▶ **EXERCISE DESCRIPTION**
Work through the data below and copy out every line where "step" is found.

(Stored entries)
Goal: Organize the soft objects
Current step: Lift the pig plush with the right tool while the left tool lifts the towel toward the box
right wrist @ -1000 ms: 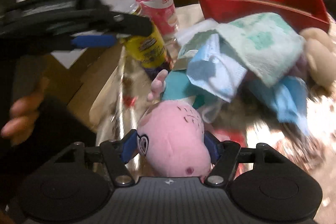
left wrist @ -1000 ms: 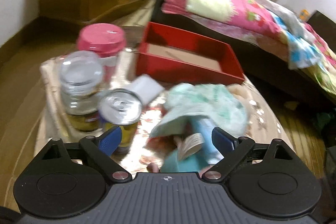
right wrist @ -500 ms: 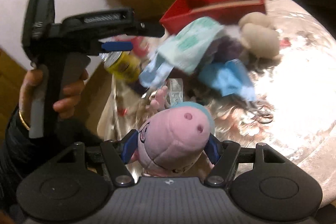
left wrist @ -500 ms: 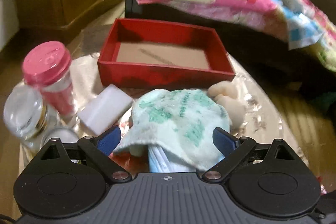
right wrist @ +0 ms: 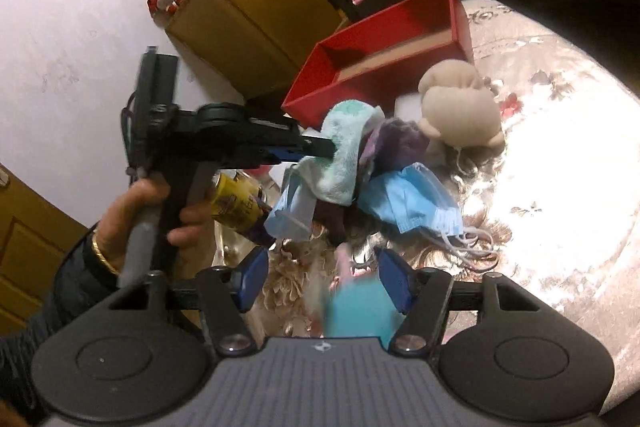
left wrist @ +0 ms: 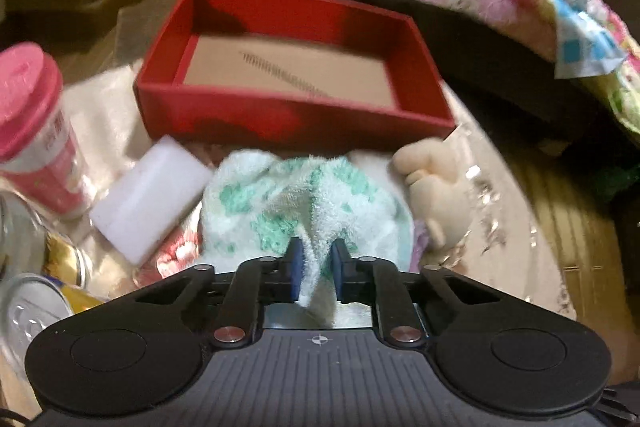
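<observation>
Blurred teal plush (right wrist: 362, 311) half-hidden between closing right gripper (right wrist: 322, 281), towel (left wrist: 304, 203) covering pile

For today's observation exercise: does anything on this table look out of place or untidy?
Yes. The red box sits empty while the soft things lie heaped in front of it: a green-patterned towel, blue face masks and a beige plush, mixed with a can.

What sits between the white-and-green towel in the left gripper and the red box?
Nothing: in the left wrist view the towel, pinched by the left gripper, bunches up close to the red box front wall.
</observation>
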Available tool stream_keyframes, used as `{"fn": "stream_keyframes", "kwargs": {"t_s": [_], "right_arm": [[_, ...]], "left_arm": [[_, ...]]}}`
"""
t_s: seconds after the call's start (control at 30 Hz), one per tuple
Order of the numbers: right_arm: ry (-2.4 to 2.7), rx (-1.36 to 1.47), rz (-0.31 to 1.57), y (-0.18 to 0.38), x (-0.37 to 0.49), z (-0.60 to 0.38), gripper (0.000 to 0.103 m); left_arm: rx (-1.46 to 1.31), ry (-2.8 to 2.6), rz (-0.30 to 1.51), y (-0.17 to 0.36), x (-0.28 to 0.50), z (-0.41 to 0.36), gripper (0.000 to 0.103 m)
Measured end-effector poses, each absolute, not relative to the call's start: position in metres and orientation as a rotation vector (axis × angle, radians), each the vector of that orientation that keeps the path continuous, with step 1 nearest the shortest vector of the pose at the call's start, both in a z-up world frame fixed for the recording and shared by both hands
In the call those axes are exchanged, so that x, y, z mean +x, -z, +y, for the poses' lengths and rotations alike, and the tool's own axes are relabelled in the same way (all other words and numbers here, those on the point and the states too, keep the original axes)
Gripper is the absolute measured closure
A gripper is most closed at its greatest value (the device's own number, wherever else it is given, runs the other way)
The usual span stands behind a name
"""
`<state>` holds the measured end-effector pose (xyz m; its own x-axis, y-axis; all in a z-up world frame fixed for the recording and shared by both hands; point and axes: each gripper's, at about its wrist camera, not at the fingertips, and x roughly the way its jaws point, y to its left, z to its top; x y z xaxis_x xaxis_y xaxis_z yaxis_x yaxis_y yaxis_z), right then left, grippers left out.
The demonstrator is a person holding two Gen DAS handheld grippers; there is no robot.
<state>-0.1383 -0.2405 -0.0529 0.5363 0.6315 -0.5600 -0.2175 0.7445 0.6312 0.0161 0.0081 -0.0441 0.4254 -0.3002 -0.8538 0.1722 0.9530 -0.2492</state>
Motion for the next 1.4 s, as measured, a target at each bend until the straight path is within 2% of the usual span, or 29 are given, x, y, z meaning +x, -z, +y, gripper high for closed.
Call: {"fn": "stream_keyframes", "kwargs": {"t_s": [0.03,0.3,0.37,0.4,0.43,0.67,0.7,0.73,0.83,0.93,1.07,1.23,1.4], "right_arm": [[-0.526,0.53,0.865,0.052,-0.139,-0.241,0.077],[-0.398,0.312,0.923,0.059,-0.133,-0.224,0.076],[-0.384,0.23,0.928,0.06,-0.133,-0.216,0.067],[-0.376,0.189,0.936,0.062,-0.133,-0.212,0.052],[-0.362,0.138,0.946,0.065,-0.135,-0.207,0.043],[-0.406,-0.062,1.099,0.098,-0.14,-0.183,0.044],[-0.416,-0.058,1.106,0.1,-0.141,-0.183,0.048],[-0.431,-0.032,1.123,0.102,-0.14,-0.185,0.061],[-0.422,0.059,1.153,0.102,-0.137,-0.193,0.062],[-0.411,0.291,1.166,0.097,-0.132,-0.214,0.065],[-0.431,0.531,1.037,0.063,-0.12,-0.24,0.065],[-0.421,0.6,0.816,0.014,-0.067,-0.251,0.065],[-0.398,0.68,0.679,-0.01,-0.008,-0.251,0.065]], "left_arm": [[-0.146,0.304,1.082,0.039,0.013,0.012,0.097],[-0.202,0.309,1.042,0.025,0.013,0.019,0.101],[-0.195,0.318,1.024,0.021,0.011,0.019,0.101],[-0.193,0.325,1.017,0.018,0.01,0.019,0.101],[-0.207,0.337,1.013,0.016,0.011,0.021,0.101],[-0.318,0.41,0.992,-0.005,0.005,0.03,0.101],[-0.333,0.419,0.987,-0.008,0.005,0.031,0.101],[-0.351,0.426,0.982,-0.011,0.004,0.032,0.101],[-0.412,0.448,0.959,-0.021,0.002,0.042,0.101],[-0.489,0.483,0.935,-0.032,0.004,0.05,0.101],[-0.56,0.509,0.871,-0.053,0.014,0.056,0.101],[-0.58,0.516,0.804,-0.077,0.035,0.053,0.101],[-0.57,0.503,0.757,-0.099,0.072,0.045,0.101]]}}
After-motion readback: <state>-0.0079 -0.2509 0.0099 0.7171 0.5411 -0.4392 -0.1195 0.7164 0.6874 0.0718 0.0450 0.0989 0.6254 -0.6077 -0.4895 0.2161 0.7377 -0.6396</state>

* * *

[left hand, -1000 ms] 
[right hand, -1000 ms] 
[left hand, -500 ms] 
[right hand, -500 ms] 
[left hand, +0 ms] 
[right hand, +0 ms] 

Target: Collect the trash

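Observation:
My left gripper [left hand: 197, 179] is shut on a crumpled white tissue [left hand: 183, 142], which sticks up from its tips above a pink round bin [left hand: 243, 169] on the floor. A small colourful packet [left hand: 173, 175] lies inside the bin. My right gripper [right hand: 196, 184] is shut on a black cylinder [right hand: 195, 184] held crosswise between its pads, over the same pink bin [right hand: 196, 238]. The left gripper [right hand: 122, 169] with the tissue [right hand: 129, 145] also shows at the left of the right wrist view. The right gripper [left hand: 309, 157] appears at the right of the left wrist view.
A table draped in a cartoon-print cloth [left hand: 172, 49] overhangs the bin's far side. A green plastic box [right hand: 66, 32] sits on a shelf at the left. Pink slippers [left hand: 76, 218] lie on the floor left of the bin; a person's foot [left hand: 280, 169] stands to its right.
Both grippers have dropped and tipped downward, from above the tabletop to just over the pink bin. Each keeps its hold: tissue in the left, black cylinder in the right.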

▶ **WRITTEN RESPONSE**
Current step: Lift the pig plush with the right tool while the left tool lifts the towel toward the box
Measured end-effector poses, each absolute, not relative to the call's start: position in metres and orientation as a rotation vector (axis × angle, radians), each the vector of that orientation that keeps the path continuous, with step 1 nearest the shortest vector of the pose at the call's start, both in a z-up world frame fixed for the recording and shared by both hands

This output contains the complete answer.